As with the main indicators, confidence intervals are based on a bootstrap method. For this method all data sources are sampled from assumed underlying distributions: total incidence data is sampled from normally bootstrap result set for total incidence, survey and sentinel HIV data are sampled from beta distributions and routine HIV testing among reported cases are sampled from a normal distribution, using the variance of the sample number of the number who tested HIV positive.

For countries with no data, a range for p(2) was estimated from countries with survey or testing data, which suggest that \(p(2) = 1.96 [1.8-2.1]\). The RR-model was then fitted to total TB incidence only. There is no satisfactory way to verify results for TB incidence among people living with HIV when no HIV-testing data are available. However, comparison of the global estimate for TB incidence among people living with HIV produced by Spectrum and estimates based on a different method using HIV prevalence instead of CD4 distributions and using HIV-test data in a different way suggests that the RR-model works reasonably well. The comparative method to disaggregate TB incidence by HIV is derived as follows, where the \(I\) and \(N\) denote incident cases and the total population, respectively, superscripts + and - denote HIV status, \(\vartheta\) is the prevalence of HIV among new TB cases, \(h\) is the prevalence of HIV in the general population and \(\rho\) is the incidence rate ratio (HIV-positive over HIV-negative).

\[\begin{align} \rho &= \frac{I^{\textrm{+}}/N^{\textrm{+}}}{I^{\textrm{-}}/N^{\textrm{-}}} > 1 \\ \rho \frac{I^{\textrm{-}}}{I^{\textrm{+}}} &= \frac{N^{\textrm{-}}}{N^{\textrm{+}}} \\ \rho \frac{I - I^{\textrm{+}}}{I^{\textrm{+}}} &= \frac{N - N^{\textrm{+}}}{N^{\textrm{+}}} \\ \frac{I^{\textrm{+}}}{I} &= \frac{\rho \frac{N^{\textrm{+}}}{N}}{1 + (\rho - 1)\frac{N^{\textrm{+}}}{N}} = \vartheta \\ \vartheta &= \frac{h \rho}{1 + h(\rho - 1)} \label{eqn:rho} \end{align}\]

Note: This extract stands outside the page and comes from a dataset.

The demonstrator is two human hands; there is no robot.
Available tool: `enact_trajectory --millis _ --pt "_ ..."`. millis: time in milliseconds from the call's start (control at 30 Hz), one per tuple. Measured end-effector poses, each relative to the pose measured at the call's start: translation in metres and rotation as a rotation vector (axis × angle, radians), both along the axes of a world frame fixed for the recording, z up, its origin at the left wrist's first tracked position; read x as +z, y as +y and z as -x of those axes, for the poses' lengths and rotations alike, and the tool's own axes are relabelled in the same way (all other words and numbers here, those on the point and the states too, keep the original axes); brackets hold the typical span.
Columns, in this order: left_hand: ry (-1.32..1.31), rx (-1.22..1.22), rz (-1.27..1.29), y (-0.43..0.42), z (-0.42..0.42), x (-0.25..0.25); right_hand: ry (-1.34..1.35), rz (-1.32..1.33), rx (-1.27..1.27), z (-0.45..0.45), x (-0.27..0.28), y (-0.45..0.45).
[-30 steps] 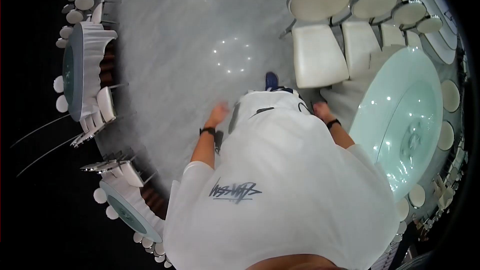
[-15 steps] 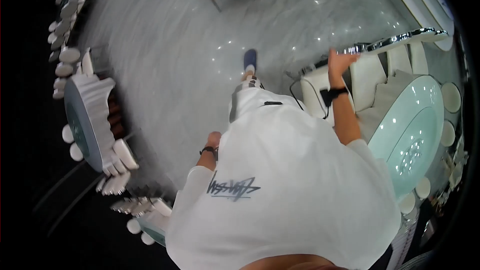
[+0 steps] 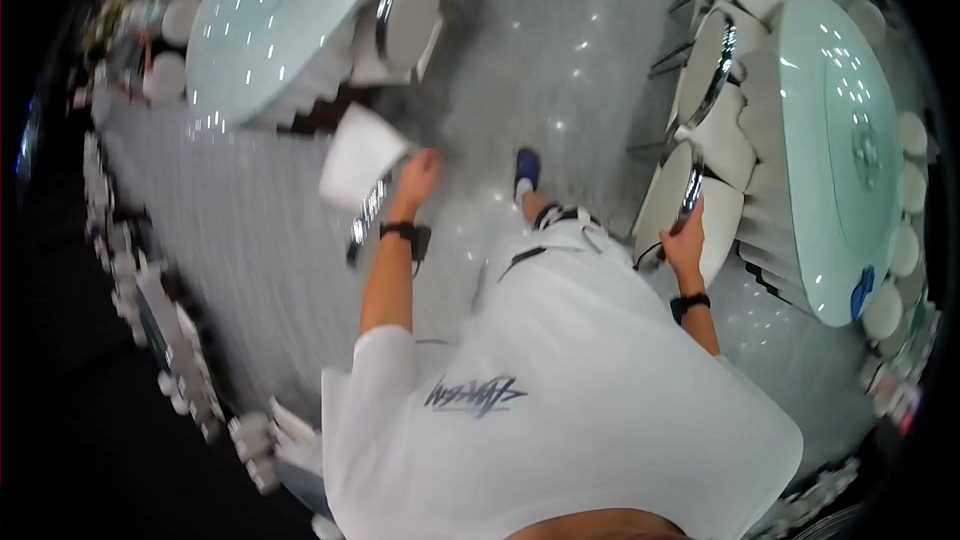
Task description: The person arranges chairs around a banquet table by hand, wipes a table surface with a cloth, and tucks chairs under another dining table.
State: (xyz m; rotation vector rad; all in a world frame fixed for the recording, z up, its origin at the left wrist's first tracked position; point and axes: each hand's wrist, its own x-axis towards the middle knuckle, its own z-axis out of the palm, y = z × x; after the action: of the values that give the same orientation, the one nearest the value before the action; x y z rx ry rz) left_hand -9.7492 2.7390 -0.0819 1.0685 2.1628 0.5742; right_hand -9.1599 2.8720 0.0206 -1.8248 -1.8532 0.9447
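Observation:
My left hand (image 3: pixel 421 176) is raised in front of me with its fingers curled closed. Just beside it is a white chair (image 3: pixel 363 157) with a chrome rail; whether the hand touches it I cannot tell. On the other side, my right hand (image 3: pixel 686 243) is closed around the lower end of the chrome-rimmed back of a cream chair (image 3: pixel 668 202). That chair stands at a round table (image 3: pixel 840 155) with a pale green glass top and a pleated cloth.
Another round glass table (image 3: pixel 270 25) is at the upper left, with a chrome-backed chair (image 3: pixel 408 20) at its side. Grey glossy floor (image 3: pixel 500 70) runs between the tables. More chairs line the right table, and a blue item (image 3: pixel 862 292) lies on its edge.
The view has turned and moved between two tables. My left hand has risen and come forward. My right hand has gone from spread fingers to closing on a chair back.

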Motion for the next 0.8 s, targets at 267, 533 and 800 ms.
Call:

The TB incidence rate ratio \(\rho\) is estimated by fitting the following linear model with a slope constrained to 1

\[\begin{aligned} \log(\hat{\rho}) = \log \left(\frac{\vartheta}{1-\vartheta}\right) - \log \left(\frac{h}{1-h}\right), (\vartheta, h) \in {]0,1[} \label{eqn:irr}\end{aligned}\]

Provider-initiated testing and counselling with at least 50% HIV testing coverage is the most widely available source of information on the prevalence of HIV in TB patients (Table 8). However, this source of data is affected by biases, particularly when coverage is closer to 50% than to 100%. In all countries with repeat data from testing, the relationship between the prevalence of HIV in TB patients and the coverage of HIV testing was examined graphically. In some countries, the prevalence of HIV in TB patients was found to decrease with increasing HIV testing coverage while in others it increased with increasing HIV testing coverage; in most countries, the prevalence of HIV followed highly inconsistent patterns (with repeat changes in direction) as HIV testing coverage increased. Therefore, it was not possible to adjust for the effect of incomplete coverage of HIV testing on estimates of the prevalence of HIV among TB patients. The assumption was thus made that TB patients with an HIV test result were statistically representative of all TB cases. As coverage of HIV testing continues to increase globally, biases will decrease.